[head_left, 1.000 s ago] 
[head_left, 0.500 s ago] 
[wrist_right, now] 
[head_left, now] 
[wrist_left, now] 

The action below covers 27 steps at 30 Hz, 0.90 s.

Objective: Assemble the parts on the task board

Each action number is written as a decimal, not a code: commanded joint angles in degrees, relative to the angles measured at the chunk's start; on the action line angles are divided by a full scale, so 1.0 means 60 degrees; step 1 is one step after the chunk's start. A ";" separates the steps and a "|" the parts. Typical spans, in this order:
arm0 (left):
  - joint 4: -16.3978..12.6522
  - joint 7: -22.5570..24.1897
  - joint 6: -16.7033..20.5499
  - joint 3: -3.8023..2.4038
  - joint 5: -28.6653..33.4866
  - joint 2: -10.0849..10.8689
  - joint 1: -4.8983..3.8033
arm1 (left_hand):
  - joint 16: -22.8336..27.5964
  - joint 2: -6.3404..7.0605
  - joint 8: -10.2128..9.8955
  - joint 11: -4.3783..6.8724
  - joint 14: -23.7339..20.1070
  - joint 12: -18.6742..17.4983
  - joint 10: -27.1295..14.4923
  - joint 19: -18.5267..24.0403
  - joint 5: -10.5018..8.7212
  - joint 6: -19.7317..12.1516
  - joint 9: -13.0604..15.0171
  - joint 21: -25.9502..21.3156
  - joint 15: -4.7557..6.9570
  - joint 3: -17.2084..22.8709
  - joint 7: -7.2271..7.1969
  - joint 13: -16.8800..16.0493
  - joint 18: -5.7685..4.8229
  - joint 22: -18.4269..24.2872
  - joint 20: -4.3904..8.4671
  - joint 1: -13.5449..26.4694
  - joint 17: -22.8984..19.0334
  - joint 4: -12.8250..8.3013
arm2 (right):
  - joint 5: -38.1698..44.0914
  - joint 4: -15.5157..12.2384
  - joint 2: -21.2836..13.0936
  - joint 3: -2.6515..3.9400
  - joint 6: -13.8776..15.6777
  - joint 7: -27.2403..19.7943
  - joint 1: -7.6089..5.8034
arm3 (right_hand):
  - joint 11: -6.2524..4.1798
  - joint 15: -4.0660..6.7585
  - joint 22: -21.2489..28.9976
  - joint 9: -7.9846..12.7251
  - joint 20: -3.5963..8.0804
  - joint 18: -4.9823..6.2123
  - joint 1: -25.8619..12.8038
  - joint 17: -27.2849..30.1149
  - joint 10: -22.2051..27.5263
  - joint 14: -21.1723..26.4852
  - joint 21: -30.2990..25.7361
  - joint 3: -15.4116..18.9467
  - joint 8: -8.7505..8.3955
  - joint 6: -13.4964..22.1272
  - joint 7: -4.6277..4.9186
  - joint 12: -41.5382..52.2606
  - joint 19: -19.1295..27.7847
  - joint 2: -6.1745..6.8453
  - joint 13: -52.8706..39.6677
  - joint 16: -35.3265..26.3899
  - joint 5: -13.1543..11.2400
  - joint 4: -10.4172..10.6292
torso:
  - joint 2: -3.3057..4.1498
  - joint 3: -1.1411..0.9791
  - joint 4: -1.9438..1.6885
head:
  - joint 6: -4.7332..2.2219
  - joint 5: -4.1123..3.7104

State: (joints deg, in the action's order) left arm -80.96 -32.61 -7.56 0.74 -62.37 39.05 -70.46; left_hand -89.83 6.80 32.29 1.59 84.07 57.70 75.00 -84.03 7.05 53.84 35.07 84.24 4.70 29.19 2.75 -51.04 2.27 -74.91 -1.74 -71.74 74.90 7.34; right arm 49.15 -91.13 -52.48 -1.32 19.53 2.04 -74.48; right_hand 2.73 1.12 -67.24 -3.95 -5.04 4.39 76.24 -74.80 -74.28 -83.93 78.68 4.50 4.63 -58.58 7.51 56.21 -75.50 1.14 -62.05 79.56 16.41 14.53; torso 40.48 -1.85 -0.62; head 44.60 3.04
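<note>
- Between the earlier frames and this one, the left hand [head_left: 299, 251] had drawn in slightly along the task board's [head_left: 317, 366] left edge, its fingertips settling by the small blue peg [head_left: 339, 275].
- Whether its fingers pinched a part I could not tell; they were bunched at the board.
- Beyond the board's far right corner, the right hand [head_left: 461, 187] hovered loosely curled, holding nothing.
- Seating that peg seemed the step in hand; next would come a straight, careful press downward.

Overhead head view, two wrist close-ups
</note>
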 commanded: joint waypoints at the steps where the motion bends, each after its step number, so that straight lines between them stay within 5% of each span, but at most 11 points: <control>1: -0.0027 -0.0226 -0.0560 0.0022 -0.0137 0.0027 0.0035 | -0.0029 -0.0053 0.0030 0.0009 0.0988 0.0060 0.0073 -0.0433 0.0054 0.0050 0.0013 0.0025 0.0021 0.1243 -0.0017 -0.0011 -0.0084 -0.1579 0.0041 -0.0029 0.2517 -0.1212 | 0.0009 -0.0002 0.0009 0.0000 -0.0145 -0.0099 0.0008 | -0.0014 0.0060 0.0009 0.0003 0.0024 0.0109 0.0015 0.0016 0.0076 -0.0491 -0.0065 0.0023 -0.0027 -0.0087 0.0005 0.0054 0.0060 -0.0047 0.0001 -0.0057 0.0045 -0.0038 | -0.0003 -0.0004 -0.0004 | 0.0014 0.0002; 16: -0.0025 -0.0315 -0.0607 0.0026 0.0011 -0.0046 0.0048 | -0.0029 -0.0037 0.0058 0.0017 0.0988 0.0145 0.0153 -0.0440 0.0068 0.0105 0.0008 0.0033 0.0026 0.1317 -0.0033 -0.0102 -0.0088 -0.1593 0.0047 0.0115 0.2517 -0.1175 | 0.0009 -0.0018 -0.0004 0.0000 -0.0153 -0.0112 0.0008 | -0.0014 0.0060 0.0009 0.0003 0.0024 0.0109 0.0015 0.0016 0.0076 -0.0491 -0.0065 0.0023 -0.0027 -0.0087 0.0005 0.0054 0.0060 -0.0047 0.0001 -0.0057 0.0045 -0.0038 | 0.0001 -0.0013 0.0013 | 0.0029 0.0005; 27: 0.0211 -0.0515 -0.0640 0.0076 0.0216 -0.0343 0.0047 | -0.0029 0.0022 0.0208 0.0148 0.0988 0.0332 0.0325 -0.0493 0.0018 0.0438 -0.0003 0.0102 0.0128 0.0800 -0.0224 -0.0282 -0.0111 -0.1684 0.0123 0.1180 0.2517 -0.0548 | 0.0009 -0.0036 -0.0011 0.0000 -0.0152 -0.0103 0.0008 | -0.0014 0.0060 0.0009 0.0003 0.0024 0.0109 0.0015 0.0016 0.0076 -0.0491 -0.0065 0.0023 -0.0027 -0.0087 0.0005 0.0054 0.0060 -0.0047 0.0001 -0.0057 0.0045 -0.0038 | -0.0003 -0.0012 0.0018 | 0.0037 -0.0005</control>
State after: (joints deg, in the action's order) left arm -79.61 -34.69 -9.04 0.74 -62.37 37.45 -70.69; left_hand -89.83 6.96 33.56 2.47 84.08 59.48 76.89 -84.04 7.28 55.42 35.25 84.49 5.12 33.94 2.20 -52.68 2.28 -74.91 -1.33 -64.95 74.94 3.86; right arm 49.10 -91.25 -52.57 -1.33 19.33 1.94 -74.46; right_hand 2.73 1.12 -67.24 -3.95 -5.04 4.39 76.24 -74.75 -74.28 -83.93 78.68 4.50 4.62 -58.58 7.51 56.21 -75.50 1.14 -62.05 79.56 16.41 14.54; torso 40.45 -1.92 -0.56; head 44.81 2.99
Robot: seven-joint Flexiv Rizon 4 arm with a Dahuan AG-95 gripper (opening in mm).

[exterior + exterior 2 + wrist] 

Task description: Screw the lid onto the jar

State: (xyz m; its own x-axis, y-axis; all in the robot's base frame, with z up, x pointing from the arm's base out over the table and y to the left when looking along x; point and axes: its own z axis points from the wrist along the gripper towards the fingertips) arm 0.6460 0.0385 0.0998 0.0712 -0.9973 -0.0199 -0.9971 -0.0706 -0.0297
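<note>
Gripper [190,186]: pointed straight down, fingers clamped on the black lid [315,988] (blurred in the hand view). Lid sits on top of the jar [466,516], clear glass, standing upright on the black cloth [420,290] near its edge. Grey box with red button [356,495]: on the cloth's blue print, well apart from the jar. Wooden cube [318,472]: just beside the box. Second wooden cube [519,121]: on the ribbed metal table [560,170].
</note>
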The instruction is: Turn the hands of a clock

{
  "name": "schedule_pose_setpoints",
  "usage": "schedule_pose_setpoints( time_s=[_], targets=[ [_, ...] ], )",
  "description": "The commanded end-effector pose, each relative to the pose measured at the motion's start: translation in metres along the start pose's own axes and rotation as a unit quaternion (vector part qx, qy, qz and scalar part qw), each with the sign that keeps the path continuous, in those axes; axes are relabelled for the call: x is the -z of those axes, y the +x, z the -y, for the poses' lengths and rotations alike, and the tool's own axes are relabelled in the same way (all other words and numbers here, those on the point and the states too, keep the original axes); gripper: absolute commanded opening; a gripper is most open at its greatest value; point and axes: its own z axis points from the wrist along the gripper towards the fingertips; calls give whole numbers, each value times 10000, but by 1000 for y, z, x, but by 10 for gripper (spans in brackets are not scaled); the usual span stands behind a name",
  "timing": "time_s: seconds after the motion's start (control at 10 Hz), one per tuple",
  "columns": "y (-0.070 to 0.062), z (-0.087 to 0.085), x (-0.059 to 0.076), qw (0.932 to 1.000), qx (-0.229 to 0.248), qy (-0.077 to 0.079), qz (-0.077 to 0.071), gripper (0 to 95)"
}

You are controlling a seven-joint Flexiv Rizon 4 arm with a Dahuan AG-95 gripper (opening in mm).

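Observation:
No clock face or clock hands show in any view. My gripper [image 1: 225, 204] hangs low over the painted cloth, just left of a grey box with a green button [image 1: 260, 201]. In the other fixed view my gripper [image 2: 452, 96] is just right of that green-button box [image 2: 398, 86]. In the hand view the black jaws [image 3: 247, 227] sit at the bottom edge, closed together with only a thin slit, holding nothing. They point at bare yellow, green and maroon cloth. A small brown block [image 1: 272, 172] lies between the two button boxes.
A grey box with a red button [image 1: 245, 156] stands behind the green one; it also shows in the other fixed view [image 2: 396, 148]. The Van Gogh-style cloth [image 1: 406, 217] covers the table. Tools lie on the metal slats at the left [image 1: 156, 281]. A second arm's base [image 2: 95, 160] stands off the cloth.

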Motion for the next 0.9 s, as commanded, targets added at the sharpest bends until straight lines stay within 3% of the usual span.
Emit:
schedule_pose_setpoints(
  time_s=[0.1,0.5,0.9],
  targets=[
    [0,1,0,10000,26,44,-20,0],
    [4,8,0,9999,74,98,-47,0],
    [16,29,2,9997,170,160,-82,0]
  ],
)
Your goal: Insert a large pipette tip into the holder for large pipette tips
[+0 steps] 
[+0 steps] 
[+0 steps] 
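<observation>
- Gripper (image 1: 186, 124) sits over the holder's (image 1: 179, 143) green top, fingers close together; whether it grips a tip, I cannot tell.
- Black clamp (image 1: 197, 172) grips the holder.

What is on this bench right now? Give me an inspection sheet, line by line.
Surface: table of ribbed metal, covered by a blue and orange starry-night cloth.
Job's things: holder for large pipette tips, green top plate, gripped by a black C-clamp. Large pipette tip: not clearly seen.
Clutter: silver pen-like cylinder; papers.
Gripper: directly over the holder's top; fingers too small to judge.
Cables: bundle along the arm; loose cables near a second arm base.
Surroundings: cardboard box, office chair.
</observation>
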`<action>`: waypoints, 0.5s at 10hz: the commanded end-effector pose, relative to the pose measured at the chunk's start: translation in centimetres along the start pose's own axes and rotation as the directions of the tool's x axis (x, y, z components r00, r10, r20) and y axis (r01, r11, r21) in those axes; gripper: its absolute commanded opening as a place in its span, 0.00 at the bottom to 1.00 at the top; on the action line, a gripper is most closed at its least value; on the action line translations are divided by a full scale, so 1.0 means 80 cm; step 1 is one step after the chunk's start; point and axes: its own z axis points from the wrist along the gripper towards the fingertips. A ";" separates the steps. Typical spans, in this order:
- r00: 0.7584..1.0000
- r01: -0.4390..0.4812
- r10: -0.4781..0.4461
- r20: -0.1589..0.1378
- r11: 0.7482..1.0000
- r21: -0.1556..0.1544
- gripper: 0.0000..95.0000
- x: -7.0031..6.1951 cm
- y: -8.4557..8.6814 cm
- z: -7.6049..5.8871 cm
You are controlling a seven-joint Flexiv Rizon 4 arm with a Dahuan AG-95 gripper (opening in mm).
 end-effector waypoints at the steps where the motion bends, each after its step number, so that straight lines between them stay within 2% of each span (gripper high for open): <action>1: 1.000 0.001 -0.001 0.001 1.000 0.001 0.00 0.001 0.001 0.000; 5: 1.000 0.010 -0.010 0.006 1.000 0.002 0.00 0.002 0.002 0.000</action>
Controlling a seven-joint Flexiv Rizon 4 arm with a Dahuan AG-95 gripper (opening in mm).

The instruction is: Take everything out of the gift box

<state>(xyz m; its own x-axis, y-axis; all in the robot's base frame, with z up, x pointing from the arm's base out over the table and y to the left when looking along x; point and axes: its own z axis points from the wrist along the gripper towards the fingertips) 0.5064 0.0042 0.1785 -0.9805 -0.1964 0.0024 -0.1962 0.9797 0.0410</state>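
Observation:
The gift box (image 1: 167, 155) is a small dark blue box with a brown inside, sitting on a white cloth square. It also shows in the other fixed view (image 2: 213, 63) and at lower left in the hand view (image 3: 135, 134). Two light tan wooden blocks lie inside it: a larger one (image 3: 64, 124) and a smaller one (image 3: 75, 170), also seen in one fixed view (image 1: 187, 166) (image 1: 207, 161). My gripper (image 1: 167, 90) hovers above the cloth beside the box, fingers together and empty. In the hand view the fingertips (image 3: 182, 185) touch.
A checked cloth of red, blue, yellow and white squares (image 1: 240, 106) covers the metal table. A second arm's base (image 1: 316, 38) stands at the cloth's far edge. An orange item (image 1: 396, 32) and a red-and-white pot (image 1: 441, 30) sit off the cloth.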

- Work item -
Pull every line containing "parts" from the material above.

- Your response -
Objective: Assemble the parts on the task board
Each action number is written as a decimal, not a code: commanded joint angles in degrees, relative to the angles measured at the chunk's start; on the action line angles are divided by a full scale, so 1.0 means 60 degrees; step 1 is one step after the chunk's start. A ";" separates the steps and a "|" the parts. Typical spans, in this order:

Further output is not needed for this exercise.